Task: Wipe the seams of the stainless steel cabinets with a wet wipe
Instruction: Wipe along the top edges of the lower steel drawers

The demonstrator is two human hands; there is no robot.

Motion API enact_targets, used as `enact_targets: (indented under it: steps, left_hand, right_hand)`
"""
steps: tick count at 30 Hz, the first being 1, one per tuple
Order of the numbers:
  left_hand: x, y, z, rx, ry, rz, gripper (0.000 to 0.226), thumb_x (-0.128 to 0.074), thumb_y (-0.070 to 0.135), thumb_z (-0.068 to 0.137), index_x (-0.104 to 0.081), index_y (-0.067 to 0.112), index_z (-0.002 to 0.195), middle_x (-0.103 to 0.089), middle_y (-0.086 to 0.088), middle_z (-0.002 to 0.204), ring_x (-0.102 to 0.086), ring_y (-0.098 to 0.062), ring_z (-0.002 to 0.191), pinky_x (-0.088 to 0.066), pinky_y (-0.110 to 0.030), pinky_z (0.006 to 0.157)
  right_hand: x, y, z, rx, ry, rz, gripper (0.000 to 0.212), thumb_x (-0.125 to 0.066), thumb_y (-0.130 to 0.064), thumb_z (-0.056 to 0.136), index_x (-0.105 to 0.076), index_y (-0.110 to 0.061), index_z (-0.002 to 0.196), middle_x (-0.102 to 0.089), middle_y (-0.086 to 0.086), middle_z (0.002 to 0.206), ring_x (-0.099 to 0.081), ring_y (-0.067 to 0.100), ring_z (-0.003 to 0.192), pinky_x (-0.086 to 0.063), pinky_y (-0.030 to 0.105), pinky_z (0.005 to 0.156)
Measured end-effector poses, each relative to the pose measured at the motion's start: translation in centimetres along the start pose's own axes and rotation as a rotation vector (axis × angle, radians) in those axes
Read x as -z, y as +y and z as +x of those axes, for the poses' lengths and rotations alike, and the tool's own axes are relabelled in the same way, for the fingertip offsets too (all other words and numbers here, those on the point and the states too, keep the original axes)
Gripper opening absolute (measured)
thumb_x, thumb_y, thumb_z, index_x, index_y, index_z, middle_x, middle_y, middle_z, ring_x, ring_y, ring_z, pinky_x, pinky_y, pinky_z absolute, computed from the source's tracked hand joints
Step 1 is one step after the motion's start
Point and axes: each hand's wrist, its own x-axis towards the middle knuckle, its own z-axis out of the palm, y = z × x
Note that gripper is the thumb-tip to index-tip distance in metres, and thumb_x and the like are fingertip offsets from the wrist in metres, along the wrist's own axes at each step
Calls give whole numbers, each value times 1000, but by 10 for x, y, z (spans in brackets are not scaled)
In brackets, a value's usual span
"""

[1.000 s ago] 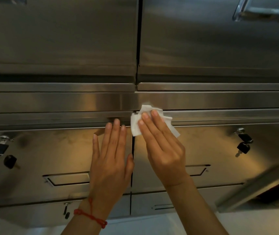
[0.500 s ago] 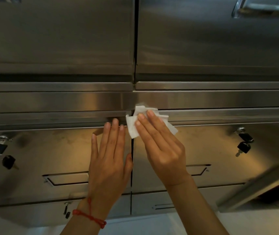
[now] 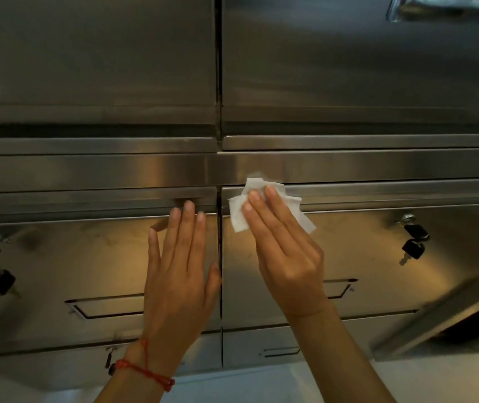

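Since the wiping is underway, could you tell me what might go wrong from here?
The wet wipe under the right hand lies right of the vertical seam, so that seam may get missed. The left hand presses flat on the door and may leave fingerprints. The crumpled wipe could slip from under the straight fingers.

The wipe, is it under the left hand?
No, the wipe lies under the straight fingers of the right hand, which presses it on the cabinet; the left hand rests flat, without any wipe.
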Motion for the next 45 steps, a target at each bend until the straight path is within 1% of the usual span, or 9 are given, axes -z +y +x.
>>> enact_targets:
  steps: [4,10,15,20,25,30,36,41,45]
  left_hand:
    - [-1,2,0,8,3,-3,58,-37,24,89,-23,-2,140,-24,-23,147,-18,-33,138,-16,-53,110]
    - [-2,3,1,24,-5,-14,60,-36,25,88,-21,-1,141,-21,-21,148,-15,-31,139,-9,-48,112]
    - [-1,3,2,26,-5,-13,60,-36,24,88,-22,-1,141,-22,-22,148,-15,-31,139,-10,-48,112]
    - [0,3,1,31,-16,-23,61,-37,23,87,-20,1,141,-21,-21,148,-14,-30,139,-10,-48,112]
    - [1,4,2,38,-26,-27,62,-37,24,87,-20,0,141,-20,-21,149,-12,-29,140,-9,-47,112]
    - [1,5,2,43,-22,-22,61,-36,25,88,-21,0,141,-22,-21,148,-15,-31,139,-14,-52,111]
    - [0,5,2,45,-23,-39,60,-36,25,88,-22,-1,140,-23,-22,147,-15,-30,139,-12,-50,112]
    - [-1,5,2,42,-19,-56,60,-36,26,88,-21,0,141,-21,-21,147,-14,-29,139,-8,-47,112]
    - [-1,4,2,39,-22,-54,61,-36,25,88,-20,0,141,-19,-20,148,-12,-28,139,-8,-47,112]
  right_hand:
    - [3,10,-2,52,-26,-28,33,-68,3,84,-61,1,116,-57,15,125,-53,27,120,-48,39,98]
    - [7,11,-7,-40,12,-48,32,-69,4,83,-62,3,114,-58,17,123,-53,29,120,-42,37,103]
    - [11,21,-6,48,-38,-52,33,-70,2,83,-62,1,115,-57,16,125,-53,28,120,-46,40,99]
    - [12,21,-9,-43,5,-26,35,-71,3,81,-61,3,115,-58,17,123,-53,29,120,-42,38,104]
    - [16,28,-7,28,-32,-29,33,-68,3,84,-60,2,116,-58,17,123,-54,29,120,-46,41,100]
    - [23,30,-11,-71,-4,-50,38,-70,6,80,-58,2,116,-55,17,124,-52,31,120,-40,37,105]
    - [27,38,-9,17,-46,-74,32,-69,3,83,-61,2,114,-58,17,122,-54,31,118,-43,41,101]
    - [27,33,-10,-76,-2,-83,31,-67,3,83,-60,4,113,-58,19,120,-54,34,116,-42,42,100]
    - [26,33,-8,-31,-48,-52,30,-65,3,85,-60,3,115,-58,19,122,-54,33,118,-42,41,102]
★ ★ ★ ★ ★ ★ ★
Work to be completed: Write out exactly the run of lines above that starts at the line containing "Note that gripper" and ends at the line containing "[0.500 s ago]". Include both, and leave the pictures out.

Response below:
Note that gripper is the thumb-tip to index-tip distance in metres, and thumb_x and the like are fingertip offsets from the wrist in metres, along the wrist's own axes at each step
Calls give whole numbers, each value times 1000, but by 10 for x, y, z (spans in brackets are not scaled)
In brackets, a value's usual span
"""

[1.000 s ago] 
[0.500 s ago] 

Output is complete for this exercise.